Deep learning method for synthesis of tabular data

In this post I present a study conducted here at Boogie Software by the Boogie Artificial Intelligence Team. The purpose is to investigate the feasibility of deep learning techniques for synthesis of tabular data. The study is carried out through an example case where bank transaction data is used. The subject is relevant for example to the open banking initiative discussed earlier in our blog post, and is a continuation of a post which discussed the use of banking data for predictive analytics.
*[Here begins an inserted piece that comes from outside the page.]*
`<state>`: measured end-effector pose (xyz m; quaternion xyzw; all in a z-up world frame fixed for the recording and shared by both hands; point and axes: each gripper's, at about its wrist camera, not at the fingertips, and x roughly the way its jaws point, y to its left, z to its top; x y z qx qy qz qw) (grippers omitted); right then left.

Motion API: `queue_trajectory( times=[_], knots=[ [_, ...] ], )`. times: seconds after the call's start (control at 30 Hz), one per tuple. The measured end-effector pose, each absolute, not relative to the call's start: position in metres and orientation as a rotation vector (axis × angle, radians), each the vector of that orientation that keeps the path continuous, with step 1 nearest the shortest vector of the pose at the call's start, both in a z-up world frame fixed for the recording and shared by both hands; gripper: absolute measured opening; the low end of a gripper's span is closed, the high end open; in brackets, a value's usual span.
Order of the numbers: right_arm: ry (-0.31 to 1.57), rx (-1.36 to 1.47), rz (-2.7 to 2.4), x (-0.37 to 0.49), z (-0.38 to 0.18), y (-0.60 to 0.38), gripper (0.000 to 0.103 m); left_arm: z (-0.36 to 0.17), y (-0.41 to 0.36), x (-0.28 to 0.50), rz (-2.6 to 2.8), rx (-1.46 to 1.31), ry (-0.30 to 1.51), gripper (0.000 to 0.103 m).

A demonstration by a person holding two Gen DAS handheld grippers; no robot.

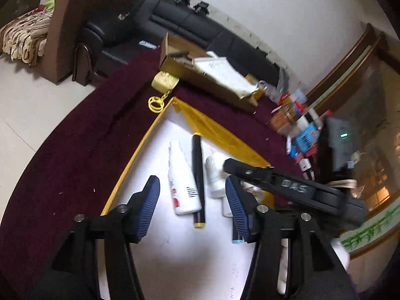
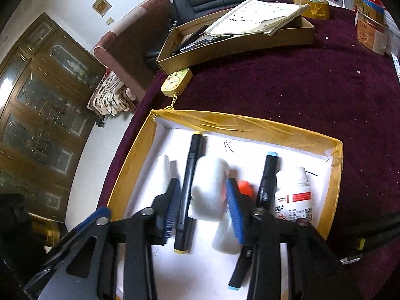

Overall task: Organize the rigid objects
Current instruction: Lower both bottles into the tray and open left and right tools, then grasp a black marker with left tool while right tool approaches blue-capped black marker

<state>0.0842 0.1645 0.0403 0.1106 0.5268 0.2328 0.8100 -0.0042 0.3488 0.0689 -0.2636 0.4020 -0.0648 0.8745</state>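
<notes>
White bottle [image 2: 208, 187] between right fingers [image 2: 235, 210]

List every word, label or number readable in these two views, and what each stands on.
"DAS": on the black right gripper arm.
"2024/09/16", partly legible: white pill bottle with red label; its other print is too small.
White spray bottle, open printed booklet, orange-labelled clear jar: blurred, unreadable.

1. Right gripper [image 2: 203, 206] sits low over the tray [image 2: 250, 125], jaws apart around a blurry white bottle [image 2: 208, 187].
2. Yellow-capped marker [image 2: 187, 192] lies beside it; blue-capped marker [image 2: 266, 177] and a pill bottle [image 2: 293, 192] sit further right.
</notes>
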Motion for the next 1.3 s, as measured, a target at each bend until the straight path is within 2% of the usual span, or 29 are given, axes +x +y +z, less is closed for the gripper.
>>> queue_trajectory(
  times=[0.1, 0.23, 0.37, 0.53, 0.73, 0.9, 1.1, 1.2, 1.3],
  knots=[
    [1.091, 0.262, 0.503, 0.075, 0.051, 0.146, 0.041, 0.077, 0.346, -0.012, -0.145, -0.556, 0.820, 0.058],
    [0.998, 0.311, 0.508, 0.053, 0.073, 0.096, 0.041, 0.081, 0.330, -0.017, -0.189, -0.540, 0.824, 0.058],
    [0.867, 0.360, 0.419, 0.022, 0.087, 0.017, 0.053, 0.091, 0.295, -0.020, -0.246, -0.464, 0.824, 0.058],
    [0.752, 0.405, 0.224, -0.016, 0.075, -0.085, 0.053, 0.095, 0.224, -0.012, -0.322, -0.309, 0.848, 0.058],
    [0.709, 0.545, 0.101, -0.034, 0.042, -0.175, 0.053, 0.087, 0.129, -0.005, -0.397, -0.089, 0.886, 0.058],
    [0.679, 0.624, 0.074, -0.039, 0.025, -0.212, 0.053, 0.073, 0.072, 0.023, -0.393, 0.032, 0.909, 0.058],
    [0.700, 0.672, 0.083, -0.039, 0.011, -0.223, 0.053, 0.040, 0.050, 0.074, -0.313, 0.055, 1.003, 0.058],
    [0.702, 0.688, 0.096, -0.043, 0.008, -0.227, 0.053, 0.017, 0.054, 0.083, -0.332, -0.041, 1.104, 0.059],
    [0.721, 0.685, 0.116, -0.042, 0.003, -0.224, 0.053, 0.018, 0.058, 0.068, -0.381, -0.122, 1.134, 0.059]
  ],
)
I start by introducing the concepts of data synthesis and a particular deep learning method called Generative Adversarial Networks. After the introduction, I describe our work on the synthesis of bank transaction data, and present that the method succeeds in synthesizing categorical, numerical and date variables. I conclude that the method can be used for creating software test data and also for training machine learning models.

Data synthesis

Have you ever had a novel idea for utilizing data, but dropped the idea simply because the data is inaccessible? Or, wouldn't it be great to do software development with test data resembling the private data used in production? Synthetic data can help here.
Is your data too private to share?
Data synthesis is the act of generating artificial data for the purposes of software development, system testing or data analysis. Synthetic data can mimic the data produced by measurements or collected from customer actions. Unlike real data, synthetic data can be anonymous and shared without any privacy concerns, and it can be generated in unconfined quantities. Minimally, the synthetic data is expected to represent the real data at a formal level, while at its best it can replace the real data for analysis or machine learning purposes. Methods for synthesis vary depending on the kind of data and on the requirements imposed on it. There is active research going on, see for example "Data synthesis based on Generative Adversarial Networks" and "The synthetic Data Vault".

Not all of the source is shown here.